Tenho plena consciência de que, se a nossa alteridade está sendo cada vez mais aceita, é em razão do que a maioria do povo japonês vê imediatamente. Ser em parte branca no Japão representa um privilégio raramente desfrutado pelas pessoas de herança asiática mista. Quando uma candidata meio taiwanesa concorreu à presidência do partido da oposição, por exemplo, os críticos nacionalistas quase provocaram o fracasso da sua candidatura porque a acusaram de duplicidade, por não ter oficialmente renunciado à sua cidadania taiwanesa.
A popularidade de Naomi Osaka no Japão talvez dependa em parte do que os comentaristas consideram seu comportamento autenticamente japonês. Ela é sempre muito elogiada por sua humildade, e a mídia enfatizou o seu pedido de desculpas por ter ganho contra Serena Williams.

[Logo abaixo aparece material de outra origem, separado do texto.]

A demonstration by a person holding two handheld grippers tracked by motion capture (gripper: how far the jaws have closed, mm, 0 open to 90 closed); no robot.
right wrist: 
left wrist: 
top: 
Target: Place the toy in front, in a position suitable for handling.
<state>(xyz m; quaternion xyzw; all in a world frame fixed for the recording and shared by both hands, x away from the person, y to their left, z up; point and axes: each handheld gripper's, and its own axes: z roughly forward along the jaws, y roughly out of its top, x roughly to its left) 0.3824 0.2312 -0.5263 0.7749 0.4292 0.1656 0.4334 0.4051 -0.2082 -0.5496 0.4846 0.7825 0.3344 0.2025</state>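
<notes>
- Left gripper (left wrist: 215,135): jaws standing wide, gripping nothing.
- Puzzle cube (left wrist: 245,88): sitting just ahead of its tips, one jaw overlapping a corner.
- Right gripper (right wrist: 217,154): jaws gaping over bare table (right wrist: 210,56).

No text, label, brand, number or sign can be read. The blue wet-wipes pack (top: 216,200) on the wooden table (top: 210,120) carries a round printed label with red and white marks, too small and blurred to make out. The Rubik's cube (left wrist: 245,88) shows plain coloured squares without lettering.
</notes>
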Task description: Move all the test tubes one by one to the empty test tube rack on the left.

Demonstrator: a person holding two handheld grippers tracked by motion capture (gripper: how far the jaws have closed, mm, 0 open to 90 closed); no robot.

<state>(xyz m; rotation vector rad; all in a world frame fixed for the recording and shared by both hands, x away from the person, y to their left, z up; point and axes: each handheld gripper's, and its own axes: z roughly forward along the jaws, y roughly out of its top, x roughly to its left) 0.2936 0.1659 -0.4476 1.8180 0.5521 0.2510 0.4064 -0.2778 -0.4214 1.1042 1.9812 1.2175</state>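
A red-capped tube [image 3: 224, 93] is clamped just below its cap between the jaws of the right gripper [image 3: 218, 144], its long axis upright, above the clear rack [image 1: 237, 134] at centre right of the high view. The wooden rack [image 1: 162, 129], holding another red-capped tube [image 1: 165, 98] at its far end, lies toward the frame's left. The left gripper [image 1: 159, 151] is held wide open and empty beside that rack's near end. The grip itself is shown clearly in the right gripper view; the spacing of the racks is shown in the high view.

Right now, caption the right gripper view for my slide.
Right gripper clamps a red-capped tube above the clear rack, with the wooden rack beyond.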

Eu me irritei com interpretações semelhantes do meu comportamento nos Estados Unidos. Quando tenho uma atitude reservada ou menos afirmativa do que as pessoas acham que determinada situação poderia exigir, eles a atribuem ao meu “lado japonês”.
Aqui no Japão, sei que o meu “lado americano” pode constituir uma vantagem para mim. Particularmente por ser uma mulher em uma sociedade dominada pelos homens é útil ser olhada, em primeiro lugar, como estrangeira e, em segundo lugar, como mulher.
Suzanne Kamata, uma escritora americana que viveu na região rural de Shikoku por 30 anos e criou seus filhos gêmeos de 19 anos com seu marido japonês, disse que a identidade bicultural dos filhos poderá libertá-los de algumas das mais rígidas expectativas da sociedade japonesa.
“A identidade japonesa parece extremamente exigente, com inúmeras regras, e também a ideia de que todos os japoneses têm a mesma maneira de pensar”, disse Kamata. “Por isso suponho que é bom ser ‘outro’ ”.
Os americanos frequentemente concordam com o mito de que nós já estamos vivendo em uma sociedade que aceita todos os tipos de alteridade. Mas quando os colegas me confundem com outra funcionária asiática na redação, eu me dou conta de que algumas pessoas ainda querem instintivamente me classificar como integrante de uma das duas categorias, mas não de ambas.
Quando, há dois anos, me mudei para cá com meu marido e nossos dois filhos em idade escolar, eu os matriculei em uma escola internacional, onde muitos dos seus colegas de classe eram biraciais. Como cresci em uma cidade em que poucas pessoas se pareciam comigo, sou grata por eles poderem passar a sua adolescência cercados de amigos que têm em comum sua herança mista.
Pouco depois de chegarmos a Tóquio, saí para jantar com uma americana branca amiga dos meus pais que é mãe de duas filhas, com o seu marido japonês. Quando perguntei o que elas achavam do fato de terem crescido aqui como “hafu”, ela sugeriu que eu deveria corrigir minha linguagem. Ela diz às filhas que nunca devem se considerar menos, mas sempre mais. Ela disse que não as chama “hafu”, metade, mas “o dobro”. E isto para mim foi ótimo.